How can I get larger responses from http requests

I get a response with the html of the page but only the 891 first characters.
Is there anything I can do to get “all”? 891 is barely the header of most webpages.


As you can see the response ends with “…”.
Is this a node red limit or is it the http request limit?

That’s a limit of the UI itself. Try writing the response out to a file and the complete response should be there.

I can’t seem to get that to work.
Does Node red need some permissions to write files?

I used this but nothing got created.

Not sure. Are you running the NodeRed server as an addon or as a standalone app? If you’re running it as an addon, you might need to write to /local/test.txt.

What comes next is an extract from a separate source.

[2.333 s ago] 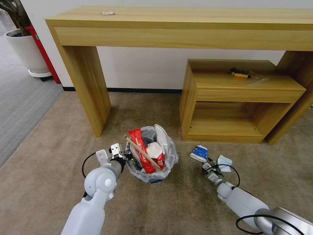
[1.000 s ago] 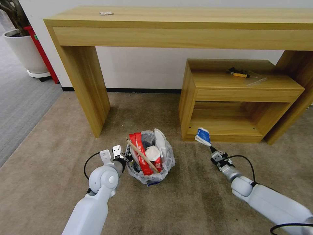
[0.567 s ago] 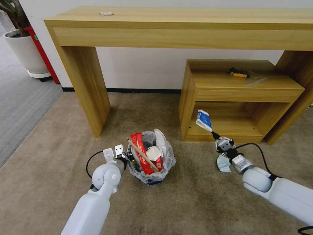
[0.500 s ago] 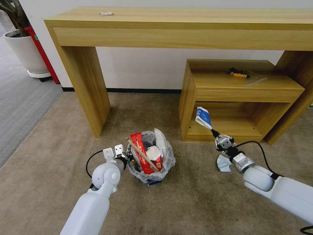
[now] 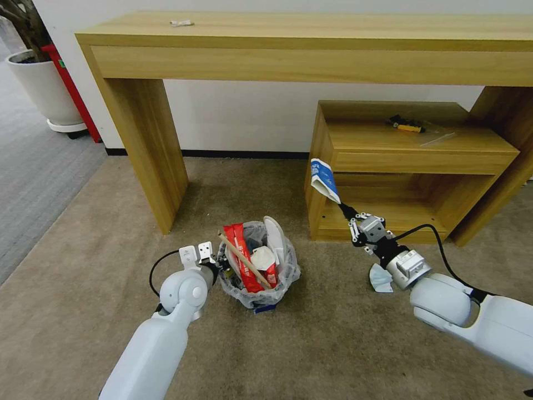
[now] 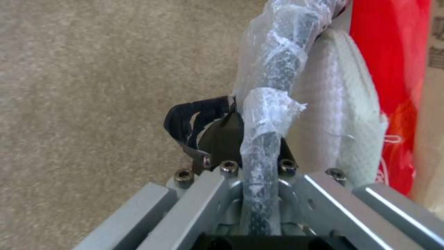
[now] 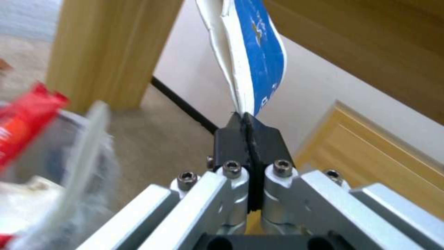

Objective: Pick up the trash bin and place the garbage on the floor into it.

I have node red as an addon I believe.
Didn’t work either.

Maybe I can give it up anyways I just noticed reading through more of the html there is a snippet saying javascript is required for this page, thus most likely I won’t get the information I want anyways.

1 Like

What are you trying to scrape? There’s LOTS of ways around the JS thing. :slight_smile:

It’s my spouse work schedule.
The webpage has a calendar built with a html table and I was hoping to somehow transform that in to an agenda style text with date, time and so on.

I’ll put it on hold for a while at least.

I’m loading 4kB json file from remote server without problem.

Ahhhh, ok. When you decide to pick it back up, take a look at jsDom (https://github.com/jsdom/jsdom). It’s a headless web browser (basically) that can execute and parse pages like a browser would. The downside is that there isn’t a Node-Red pallet available for it, but it is available as a NPM package which means that you can load it into NodeRed and use it in the contrib Function node (https://flows.nodered.org/node/node-red-contrib-function-npm).

I was looking at it simultaneous with PHP to see if I could parse the data there and then have a simple scrape sensor.
But by some reason I could not log in using PHP cURL.

If I had follow redirect on, it returned a webpage that I have never seen and asked if I want to log out and had a login form (can’t replicate that in real life).
If I disabled follow redirect I got to a page saying it will redirect me soon or click the link. Then clicking the link logged me in and everything was fine.

Perhaps it noticed it was a scraper and logs you out automatically :thinking:

Most likely it’s looking for auth headers in the request. When you have the page open in your browser, take a look at the headers and copy them over into your curl request and see what happens.

I can’t find that.
I was looking for that earlier but I can’t find the POST of the username and password.

Perhaps there is one more way… Let me see.

Nope…

The form data is just not there…
I don’t understand. Unless it’s sent with GET… I hope not…
But the first time I see a POST is about 500 ms in to the page load. Before that everything is GET.

Hmmmm, that is weird! If they are passing it via GET with query strings, that’s a HUGE red flag. LOL

What is showing in the request headers for the POST request?

Request headers is nothing really… Nothing that makes me think “that is it!”.


I have just masked the URL of the page.

But there is a Request payload that is well, nothing to see…

Maybe its done in JavaScript.
You know a JavaScript file on the server with all the user credentials then when the user wants to log in the auth process can be done LOCALLY.
Isn’t that what we all want?

:smiley:

Well, the easy way to figure that out is to look at the source for the page and check the JS files.

What I would do is log out of the site, clear your cache, and then log back in again and see what it throws into the request. My guess is that they are using AJAX for logging in and out and storing the session in the cookie.

Obviously…
Facepalm, I didn’t use the incognito mode so most likely there is a cookie file with a stored session.
That could explain things.

I’ll see what it does in incognito when kids are in bed.

1 Like

This is impossible…

I used incognito mode and got as far as I can see the same responses in the developer tools.
No obvious POST data and nothing that looks correct.

So I looked at the html again and noticed the submit doing a JavaScript function.

<form method="POST" name="loginForm" id="loginForm" ng-hide="features.upgrade_lock" ng-submit="doPreLogin()" novalidate="">

So naturally I went through the JavaScript in the html file and the 33 files (!) that is linked.
Some is JavaSript, some is Ajax.
About half of them are obfuscated (more than what JavaScript is naturally) and I did nothing more than search for “doPre” in those.
The other files I did some fast read through and searched for “doPre”.
Nothing…

I assume the function doPreLogin is in one of the obfuscated files.